Why Geothermal and Why Now?
Oct 05, 2016 02:26AM
Imagine that instead of purchasing heating fuel, a technology existed that would allow the harvesting of heat from property around the actual ground a home was built on—a heating and cooling system that would provide a reduction in energy costs and better reliability, all while tapping into a free and renewable energy source.
Further consider an environmentally friendly and cost-efficient heating and cooling option that offered a 30 percent federal tax credit for systems installed by the end of the year.
This opportunity currently exists in the form of geothermal technology. It’s a way to harvest solar heat by using a small amount of electricity to gather heat stored in the ground and move it into a home. In the summer, it uses this same heat transfer technology in reverse to provide cooling.
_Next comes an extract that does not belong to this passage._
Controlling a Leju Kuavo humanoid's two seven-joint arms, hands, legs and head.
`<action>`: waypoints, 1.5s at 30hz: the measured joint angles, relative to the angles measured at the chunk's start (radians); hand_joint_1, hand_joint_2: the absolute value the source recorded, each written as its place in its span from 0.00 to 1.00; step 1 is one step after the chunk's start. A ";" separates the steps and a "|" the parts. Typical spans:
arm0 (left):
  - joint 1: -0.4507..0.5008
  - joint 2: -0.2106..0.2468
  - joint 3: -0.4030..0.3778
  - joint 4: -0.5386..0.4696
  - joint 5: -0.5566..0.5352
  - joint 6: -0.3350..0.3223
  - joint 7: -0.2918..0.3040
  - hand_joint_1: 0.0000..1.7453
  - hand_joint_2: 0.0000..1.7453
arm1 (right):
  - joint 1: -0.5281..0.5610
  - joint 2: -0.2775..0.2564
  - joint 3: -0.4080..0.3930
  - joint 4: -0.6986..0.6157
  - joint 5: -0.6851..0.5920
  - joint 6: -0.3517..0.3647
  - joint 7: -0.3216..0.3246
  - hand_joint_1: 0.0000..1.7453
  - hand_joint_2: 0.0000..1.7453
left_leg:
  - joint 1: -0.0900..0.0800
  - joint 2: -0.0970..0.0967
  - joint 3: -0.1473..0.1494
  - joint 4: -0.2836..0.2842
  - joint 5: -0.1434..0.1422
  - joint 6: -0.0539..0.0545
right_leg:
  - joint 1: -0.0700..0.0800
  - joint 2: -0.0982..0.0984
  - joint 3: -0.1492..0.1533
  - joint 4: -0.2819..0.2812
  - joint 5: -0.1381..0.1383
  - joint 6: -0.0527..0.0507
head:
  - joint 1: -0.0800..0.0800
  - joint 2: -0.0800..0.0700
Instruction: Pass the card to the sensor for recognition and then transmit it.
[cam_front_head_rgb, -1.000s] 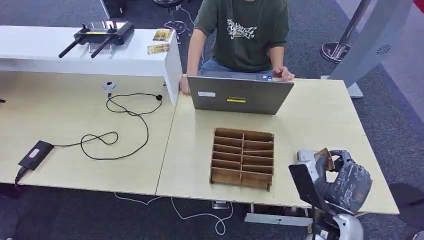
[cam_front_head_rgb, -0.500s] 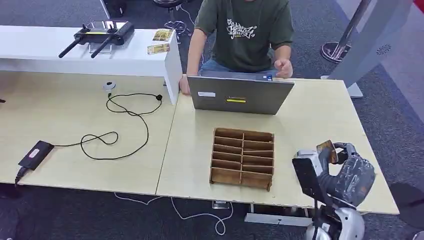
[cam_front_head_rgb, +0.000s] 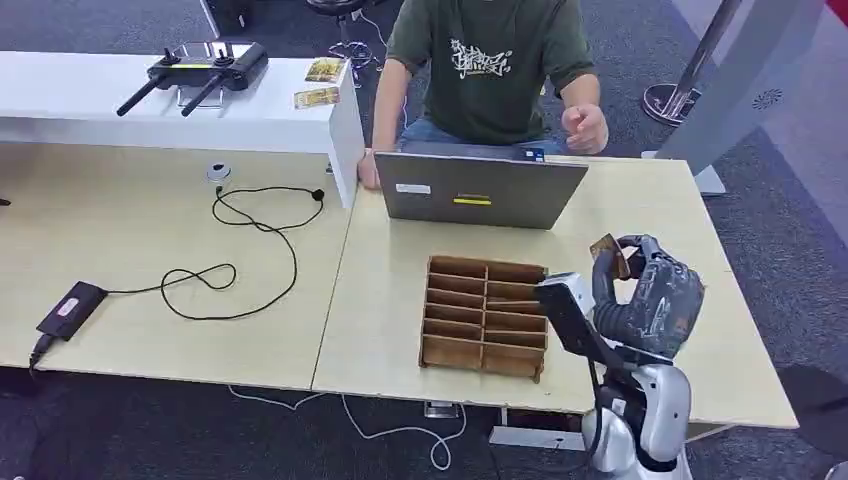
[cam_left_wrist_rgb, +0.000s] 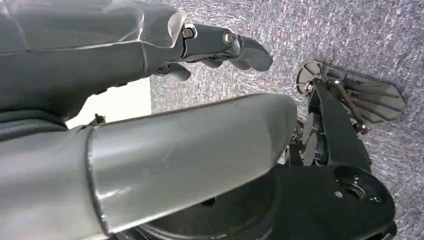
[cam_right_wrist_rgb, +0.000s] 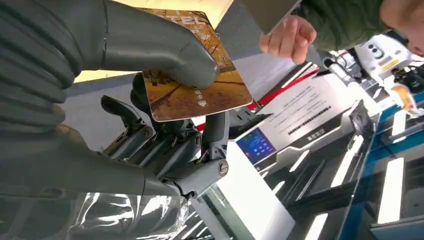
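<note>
Right robot hand (cam_front_head_rgb: 650, 300) grips the card (cam_front_head_rgb: 604, 247) between thumb and fingers, raised above the counter (cam_front_head_rgb: 640, 215) just beside the wooden compartment tray (cam_front_head_rgb: 486, 316). Your left robot hand (cam_left_wrist_rgb: 220, 47) hangs over carpet, fingers loosely curled, holding nothing.

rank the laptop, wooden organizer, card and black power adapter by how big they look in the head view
1. laptop
2. wooden organizer, close to the laptop
3. black power adapter
4. card, held up by the right robot hand, so partly hidden
</note>
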 joint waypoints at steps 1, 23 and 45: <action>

In addition to low maintenance, the systems are efficient and eco-friendly. Heat pumps create no carbon monoxide or other pollutants, and geothermal operating costs are only 20 percent of the cost of an electric or gas furnace. Although the installation price of a geothermal system can be considerably more than a standard air-forced system, the additional costs are returned in the energy savings within five to 10 years.
The U.S. Department of Energy, through the Residential Renewable Energy Tax Credit, is helping consumers offset the investment in new geothermal heat pumps and take advantage of the environmental benefits and cost efficiencies. Keep in mind, the time to act is now—the 30 percent federal tax credit is set to expire on December 31.
“Arranging for a geothermal installation is a multi-step process that takes place over a few days to a week or so,” offers Mark Underhill, territory manager for WaterFurnace International, a leading manufacturer and distributor of geothermal and water source heating and cooling systems headquartered in Fort Wayne, Indiana. “With the end of the year approaching and the tax credit going away, you’re really going to want to be proactive.”